◆ The problem
Provide the data again exactly, including every line that follows.

[Items listed in a dataset]

● ● ●

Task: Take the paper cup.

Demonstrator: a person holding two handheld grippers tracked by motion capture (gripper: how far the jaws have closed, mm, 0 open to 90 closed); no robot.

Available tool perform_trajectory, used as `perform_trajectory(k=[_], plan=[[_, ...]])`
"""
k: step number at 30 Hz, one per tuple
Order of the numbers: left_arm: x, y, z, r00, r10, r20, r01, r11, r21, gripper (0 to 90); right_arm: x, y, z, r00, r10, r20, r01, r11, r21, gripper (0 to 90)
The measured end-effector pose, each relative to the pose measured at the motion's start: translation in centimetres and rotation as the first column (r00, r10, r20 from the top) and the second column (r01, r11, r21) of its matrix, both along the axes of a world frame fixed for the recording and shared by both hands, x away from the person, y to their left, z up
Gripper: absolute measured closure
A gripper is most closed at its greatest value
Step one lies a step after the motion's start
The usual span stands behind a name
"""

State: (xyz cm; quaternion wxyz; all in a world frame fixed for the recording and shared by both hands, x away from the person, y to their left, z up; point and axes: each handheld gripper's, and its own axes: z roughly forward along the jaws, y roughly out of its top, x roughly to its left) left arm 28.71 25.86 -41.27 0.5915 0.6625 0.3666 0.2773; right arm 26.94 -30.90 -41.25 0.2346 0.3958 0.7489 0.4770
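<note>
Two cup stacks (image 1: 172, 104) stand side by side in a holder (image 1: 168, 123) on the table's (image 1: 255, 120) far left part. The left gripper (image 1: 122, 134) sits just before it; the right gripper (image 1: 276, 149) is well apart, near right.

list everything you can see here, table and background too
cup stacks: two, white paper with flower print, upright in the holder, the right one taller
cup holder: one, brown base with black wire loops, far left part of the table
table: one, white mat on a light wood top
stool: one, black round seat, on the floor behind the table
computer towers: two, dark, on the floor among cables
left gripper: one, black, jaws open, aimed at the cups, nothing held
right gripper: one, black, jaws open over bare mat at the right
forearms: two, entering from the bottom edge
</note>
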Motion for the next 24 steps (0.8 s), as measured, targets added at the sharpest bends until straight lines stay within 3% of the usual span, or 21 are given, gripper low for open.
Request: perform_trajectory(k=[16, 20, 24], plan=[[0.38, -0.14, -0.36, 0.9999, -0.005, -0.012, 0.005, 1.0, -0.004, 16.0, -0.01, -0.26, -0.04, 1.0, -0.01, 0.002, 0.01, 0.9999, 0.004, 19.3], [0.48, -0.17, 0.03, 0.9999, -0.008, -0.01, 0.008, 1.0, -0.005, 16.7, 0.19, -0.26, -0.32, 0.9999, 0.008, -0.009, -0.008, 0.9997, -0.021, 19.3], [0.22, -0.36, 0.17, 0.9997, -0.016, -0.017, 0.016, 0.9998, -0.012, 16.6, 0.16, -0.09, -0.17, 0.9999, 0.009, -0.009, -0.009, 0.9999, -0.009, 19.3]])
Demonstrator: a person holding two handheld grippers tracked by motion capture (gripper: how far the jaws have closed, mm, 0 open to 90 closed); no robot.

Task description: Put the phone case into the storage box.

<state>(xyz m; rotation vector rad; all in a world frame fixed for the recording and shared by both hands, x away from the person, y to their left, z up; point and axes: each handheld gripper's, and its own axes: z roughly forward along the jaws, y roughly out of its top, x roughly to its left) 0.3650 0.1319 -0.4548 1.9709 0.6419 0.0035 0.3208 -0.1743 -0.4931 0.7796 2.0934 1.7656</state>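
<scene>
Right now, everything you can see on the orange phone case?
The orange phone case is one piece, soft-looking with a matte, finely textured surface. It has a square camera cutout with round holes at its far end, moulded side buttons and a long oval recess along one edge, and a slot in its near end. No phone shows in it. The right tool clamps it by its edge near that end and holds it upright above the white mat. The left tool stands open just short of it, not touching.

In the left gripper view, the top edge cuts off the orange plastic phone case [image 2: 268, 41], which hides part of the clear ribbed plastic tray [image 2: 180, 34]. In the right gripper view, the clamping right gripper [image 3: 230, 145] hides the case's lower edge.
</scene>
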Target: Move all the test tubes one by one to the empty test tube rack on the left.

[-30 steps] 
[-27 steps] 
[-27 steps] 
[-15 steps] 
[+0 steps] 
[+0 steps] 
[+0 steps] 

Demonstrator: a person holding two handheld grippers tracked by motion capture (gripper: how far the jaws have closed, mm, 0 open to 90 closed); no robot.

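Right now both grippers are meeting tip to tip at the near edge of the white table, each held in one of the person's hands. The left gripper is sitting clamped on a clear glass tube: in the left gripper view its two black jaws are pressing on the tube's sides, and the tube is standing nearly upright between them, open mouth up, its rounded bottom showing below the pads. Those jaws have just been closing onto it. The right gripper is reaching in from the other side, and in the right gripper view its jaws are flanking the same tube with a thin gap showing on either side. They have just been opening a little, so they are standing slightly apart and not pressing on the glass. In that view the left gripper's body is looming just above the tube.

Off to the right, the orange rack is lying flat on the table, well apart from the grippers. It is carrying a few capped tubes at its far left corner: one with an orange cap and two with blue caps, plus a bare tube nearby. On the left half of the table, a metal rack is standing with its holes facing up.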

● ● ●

◆ Result of the task
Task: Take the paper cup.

Demonstrator: a person holding two handheld grippers tracked by motion capture (gripper: how far the jaws have closed, mm, 0 open to 90 closed); no robot.

Available tool perform_trajectory, used as `perform_trajectory(k=[_], plan=[[_, ...]])`
"""
k: step number at 30 Hz, one per tuple
Order of the numbers: left_arm: x, y, z, r00, r10, r20, r01, r11, r21, gripper (0 to 90); right_arm: x, y, z, r00, r10, r20, r01, r11, r21, gripper (0 to 90)
The measured end-effector pose, each relative to the pose measured at the motion's start: translation in centimetres and rotation as the first column (r00, r10, r20 from the top) and the second column (r01, r11, r21) of its matrix, both along the axes of a world frame fixed for the recording and shared by both hands, x away from the person, y to their left, z up
Gripper: absolute measured closure
A gripper is most closed at its greatest value
Step one lies a step after the motion's start
The usual span stands behind a name
"""

State: (xyz cm; quaternion wxyz; all in a world frame fixed for the recording and shared by both hands, x away from the person, y to their left, z up; point and axes: each handheld gripper's, and its own axes: z roughly forward along the jaws, y roughly out of its top, x roughly to its left) left arm 28.71 25.86 -41.27 0.5915 0.6625 0.3666 0.2773; right arm 26.94 -30.90 -41.25 0.2346 0.3958 0.7489 0.4770
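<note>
Two cup stacks (image 1: 172, 104) stand side by side in a holder (image 1: 168, 123) on the table's (image 1: 255, 120) far left part. The left gripper (image 1: 122, 134) sits just before it; the right gripper (image 1: 276, 149) is well apart, near right.

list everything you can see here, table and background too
cup stacks: two, white paper with flower print, upright in the holder, the right one taller
cup holder: one, brown base with black wire loops, far left part of the table
table: one, white mat on a light wood top
stool: one, black round seat, on the floor behind the table
computer towers: two, dark, on the floor among cables
left gripper: one, black, jaws open, aimed at the cups, nothing held
right gripper: one, black, jaws open over bare mat at the right
forearms: two, entering from the bottom edge
</note>
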Motion for the next 24 steps (0.8 s), as measured, targets added at the sharpest bends until straight lines stay within 3% of the usual span, or 21 are given, gripper low for open.
Request: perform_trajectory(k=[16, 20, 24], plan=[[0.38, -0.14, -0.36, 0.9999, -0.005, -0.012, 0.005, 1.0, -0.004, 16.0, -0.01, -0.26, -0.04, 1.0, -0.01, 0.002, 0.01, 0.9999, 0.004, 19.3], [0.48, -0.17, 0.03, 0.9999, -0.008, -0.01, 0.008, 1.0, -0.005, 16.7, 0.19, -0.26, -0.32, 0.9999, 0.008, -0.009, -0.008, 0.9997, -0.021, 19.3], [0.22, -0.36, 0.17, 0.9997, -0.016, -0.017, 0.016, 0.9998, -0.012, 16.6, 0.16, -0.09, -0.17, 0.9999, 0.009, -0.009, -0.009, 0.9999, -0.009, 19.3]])
Demonstrator: a person holding two handheld grippers tracked by motion capture (gripper: how far the jaws have closed, mm, 0 open to 90 closed); no robot.

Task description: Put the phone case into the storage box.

<state>(xyz m; rotation vector rad; all in a world frame fixed for the recording and shared by both hands, x away from the person, y to their left, z up; point and axes: each handheld gripper's, and its own axes: z roughly forward along the jaws, y roughly out of its top, x roughly to its left) 0.3650 0.1319 -0.4548 1.9709 0.6419 0.0035 0.3208 -0.1743 -0.4931 0.7796 2.0934 1.7656</state>
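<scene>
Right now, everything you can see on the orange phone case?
The orange phone case is one piece, soft-looking with a matte, finely textured surface. It has a square camera cutout with round holes at its far end, moulded side buttons and a long oval recess along one edge, and a slot in its near end. No phone shows in it. The right tool clamps it by its edge near that end and holds it upright above the white mat. The left tool stands open just short of it, not touching.

In the left gripper view, the top edge cuts off the orange plastic phone case [image 2: 268, 41], which hides part of the clear ribbed plastic tray [image 2: 180, 34]. In the right gripper view, the clamping right gripper [image 3: 230, 145] hides the case's lower edge.
</scene>
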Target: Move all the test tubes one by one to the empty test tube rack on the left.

[-30 steps] 
[-27 steps] 
[-27 steps] 
[-15 steps] 
[+0 steps] 
[+0 steps] 
[+0 steps] 

Demonstrator: a person holding two handheld grippers tracked by motion capture (gripper: how far the jaws have closed, mm, 0 open to 90 closed); no robot.

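Right now both grippers are meeting tip to tip at the near edge of the white table, each held in one of the person's hands. The left gripper is sitting clamped on a clear glass tube: in the left gripper view its two black jaws are pressing on the tube's sides, and the tube is standing nearly upright between them, open mouth up, its rounded bottom showing below the pads. Those jaws have just been closing onto it. The right gripper is reaching in from the other side, and in the right gripper view its jaws are flanking the same tube with a thin gap showing on either side. They have just been opening a little, so they are standing slightly apart and not pressing on the glass. In that view the left gripper's body is looming just above the tube.

Off to the right, the orange rack is lying flat on the table, well apart from the grippers. It is carrying a few capped tubes at its far left corner: one with an orange cap and two with blue caps, plus a bare tube nearby. On the left half of the table, a metal rack is standing with its holes facing up.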

The work on this exercise is finished.